## What you need to do
In this exercise, restate the listing word for word.

## Data section

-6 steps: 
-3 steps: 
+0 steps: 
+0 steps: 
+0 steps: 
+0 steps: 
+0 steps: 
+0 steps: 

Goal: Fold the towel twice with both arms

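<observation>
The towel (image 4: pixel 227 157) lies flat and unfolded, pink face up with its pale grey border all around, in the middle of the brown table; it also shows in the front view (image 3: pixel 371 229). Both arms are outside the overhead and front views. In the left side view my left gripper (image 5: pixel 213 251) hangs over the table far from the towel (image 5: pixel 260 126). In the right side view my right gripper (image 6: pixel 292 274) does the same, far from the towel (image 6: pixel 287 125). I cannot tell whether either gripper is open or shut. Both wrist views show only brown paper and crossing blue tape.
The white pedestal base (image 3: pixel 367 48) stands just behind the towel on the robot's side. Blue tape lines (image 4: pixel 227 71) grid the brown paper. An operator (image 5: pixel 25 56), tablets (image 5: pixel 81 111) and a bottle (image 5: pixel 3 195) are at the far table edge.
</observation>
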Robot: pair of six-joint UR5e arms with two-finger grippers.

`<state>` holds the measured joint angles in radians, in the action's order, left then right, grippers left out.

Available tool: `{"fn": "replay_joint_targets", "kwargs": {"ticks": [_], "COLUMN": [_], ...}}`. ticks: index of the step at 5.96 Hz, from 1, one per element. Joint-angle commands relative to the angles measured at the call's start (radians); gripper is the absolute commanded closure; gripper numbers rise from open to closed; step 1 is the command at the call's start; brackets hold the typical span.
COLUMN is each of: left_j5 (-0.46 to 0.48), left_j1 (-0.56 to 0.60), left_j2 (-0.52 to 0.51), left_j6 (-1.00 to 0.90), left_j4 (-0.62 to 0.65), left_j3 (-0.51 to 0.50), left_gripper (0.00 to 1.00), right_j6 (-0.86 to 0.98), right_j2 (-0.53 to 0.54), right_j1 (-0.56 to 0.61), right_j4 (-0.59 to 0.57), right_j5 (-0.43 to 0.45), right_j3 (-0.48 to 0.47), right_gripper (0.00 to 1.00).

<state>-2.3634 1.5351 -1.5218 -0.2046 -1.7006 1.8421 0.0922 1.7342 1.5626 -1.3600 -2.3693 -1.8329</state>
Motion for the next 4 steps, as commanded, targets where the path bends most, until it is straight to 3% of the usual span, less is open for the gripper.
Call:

## Reply
-6 steps: 
-3 steps: 
+0 steps: 
+0 steps: 
+0 steps: 
+0 steps: 
+0 steps: 
+0 steps: 

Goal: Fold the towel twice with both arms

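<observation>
The towel (image 4: pixel 227 157) lies flat and unfolded, pink face up with its pale grey border all around, in the middle of the brown table; it also shows in the front view (image 3: pixel 371 229). Both arms are outside the overhead and front views. In the left side view my left gripper (image 5: pixel 213 251) hangs over the table far from the towel (image 5: pixel 260 126). In the right side view my right gripper (image 6: pixel 292 274) does the same, far from the towel (image 6: pixel 287 125). I cannot tell whether either gripper is open or shut. Both wrist views show only brown paper and crossing blue tape.
The white pedestal base (image 3: pixel 367 48) stands just behind the towel on the robot's side. Blue tape lines (image 4: pixel 227 71) grid the brown paper. An operator (image 5: pixel 25 56), tablets (image 5: pixel 81 111) and a bottle (image 5: pixel 3 195) are at the far table edge.
</observation>
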Robot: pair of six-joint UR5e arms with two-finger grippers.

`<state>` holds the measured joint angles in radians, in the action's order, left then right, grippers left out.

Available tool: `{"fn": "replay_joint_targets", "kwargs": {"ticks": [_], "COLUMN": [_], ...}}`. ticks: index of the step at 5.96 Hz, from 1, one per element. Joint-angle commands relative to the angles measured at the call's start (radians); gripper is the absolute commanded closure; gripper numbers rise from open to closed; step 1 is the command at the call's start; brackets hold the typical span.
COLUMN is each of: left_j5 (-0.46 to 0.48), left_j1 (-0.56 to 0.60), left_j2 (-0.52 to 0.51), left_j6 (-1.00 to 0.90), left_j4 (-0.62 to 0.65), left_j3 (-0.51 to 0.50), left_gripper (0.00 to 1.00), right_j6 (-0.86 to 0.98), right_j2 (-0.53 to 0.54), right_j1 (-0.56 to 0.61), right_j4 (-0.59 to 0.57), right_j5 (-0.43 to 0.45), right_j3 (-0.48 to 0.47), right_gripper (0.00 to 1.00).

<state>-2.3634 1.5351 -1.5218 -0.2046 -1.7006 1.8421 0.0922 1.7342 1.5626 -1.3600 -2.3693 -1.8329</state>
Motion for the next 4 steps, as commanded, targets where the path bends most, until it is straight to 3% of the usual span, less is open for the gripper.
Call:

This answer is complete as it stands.